As the digital age evolves, what keeps Kiwi CEOs awake at night?

“The digital age has transformed the skills shortage from a nagging worry for CEOs into something far more challenging.”

New Zealand CEOs are more concerned about the impact of a skills shortage on their business than at any point in the last six years.

According to research by PwC, Kiwi CEOs, as well as their global counterparts, are now finding it so difficult to find people with the skills they need to grow their business, with three quarters ranking skills shortage as the biggest threat to their business.

This represents a 10 percentage point jump from 2014 and is up from less than half (46 percent) six years ago.

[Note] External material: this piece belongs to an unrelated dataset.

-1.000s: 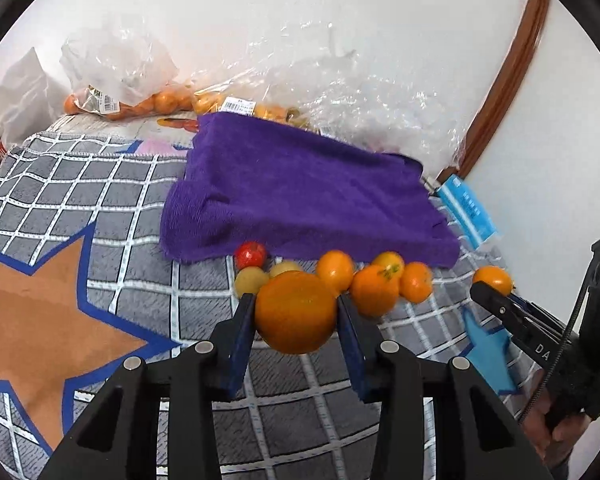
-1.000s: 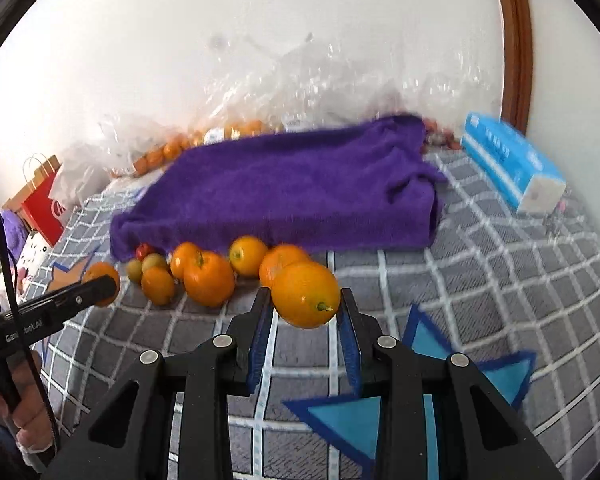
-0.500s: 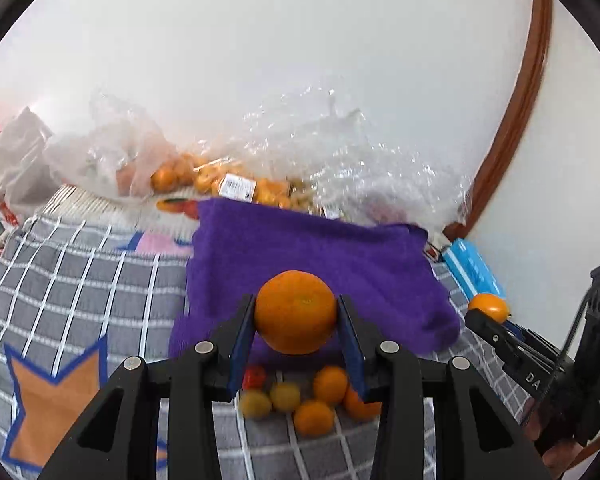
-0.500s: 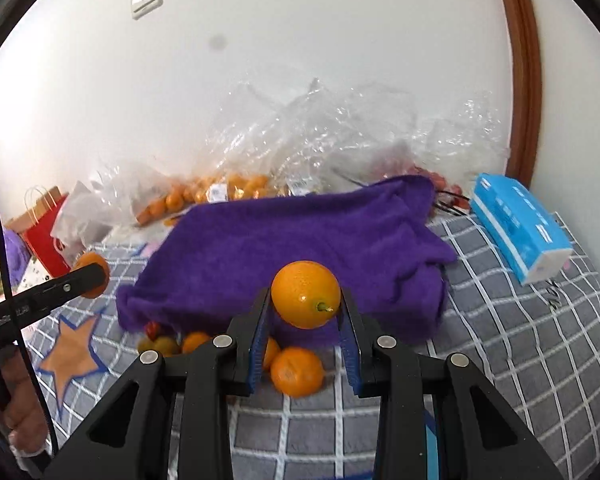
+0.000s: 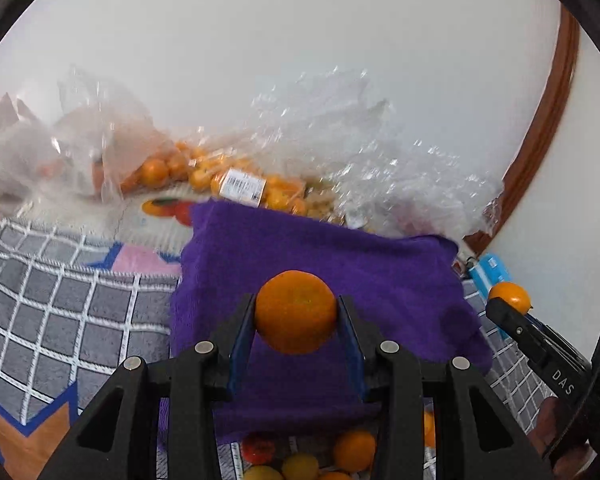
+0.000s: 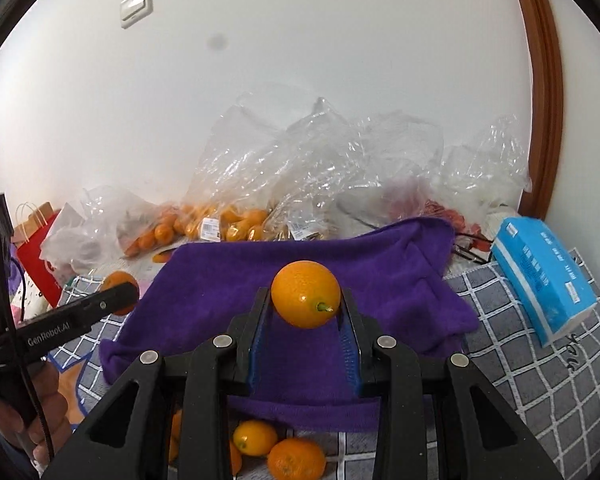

Of the 1,300 CEOs interviewed by PwC rank, CEOs in Japan and South Africa are the most concerned with over nine in 10 of those surveyed say the availability of key skills is a threat to their organisation’s growth prospects.

This is closely followed by China (90 percent), Hong Kong (85 percent), New Zealand (84 percent and up from last year’s figure of 80 percent), UK (84 percent) and Romania (84 percent).

To solve the talent conundrum, CEOs are increasing their use of contingent workers, part-time employees, outsourcing and service agreements to fill their talent gaps.

According to PWC, they are also looking for a wider mix of skills than in the past and are searching for talent in different geographies, industries or demographic segments.

“Organisations both in New Zealand and globally are struggling more than ever to find the right people with the right skills to achieve their growth plans,” says Scott Mitchell, Partner and business adviser, PwC.

“The digital age has transformed the skills shortage from a nagging worry for CEOs into something far more challenging.”

Mitchell says filling talent gaps is also a major driver of Mergers and Acquisitions activity, with over a quarter of CEOs saying that access to top talent is the main reason for collaborating with other organisations.

As a result, this is creating a ‘gig economy’, where workers with the most in-demand skills can dictate where and when they work, and who they work for.

Despite rising business confidence and ambitious hiring plans, Mitchell says businesses are faced with a complex and shifting world where technology is driving huge changes.

“People with strong technology skills that can adapt and work across different industries are desperately needed, but these people are difficult to find and can afford to charge a premium for their skills,” he adds.

“New places, geographies and new pools of talent must be looked at - organisations can’t afford to recruit people as they’ve always done.”

Businesses feel that the Government has an important role to play in solving the skills gap with six in 10 CEOs, both globally and in New Zealand, believing that creating a skilled and adaptable workforce should be a top priority for government.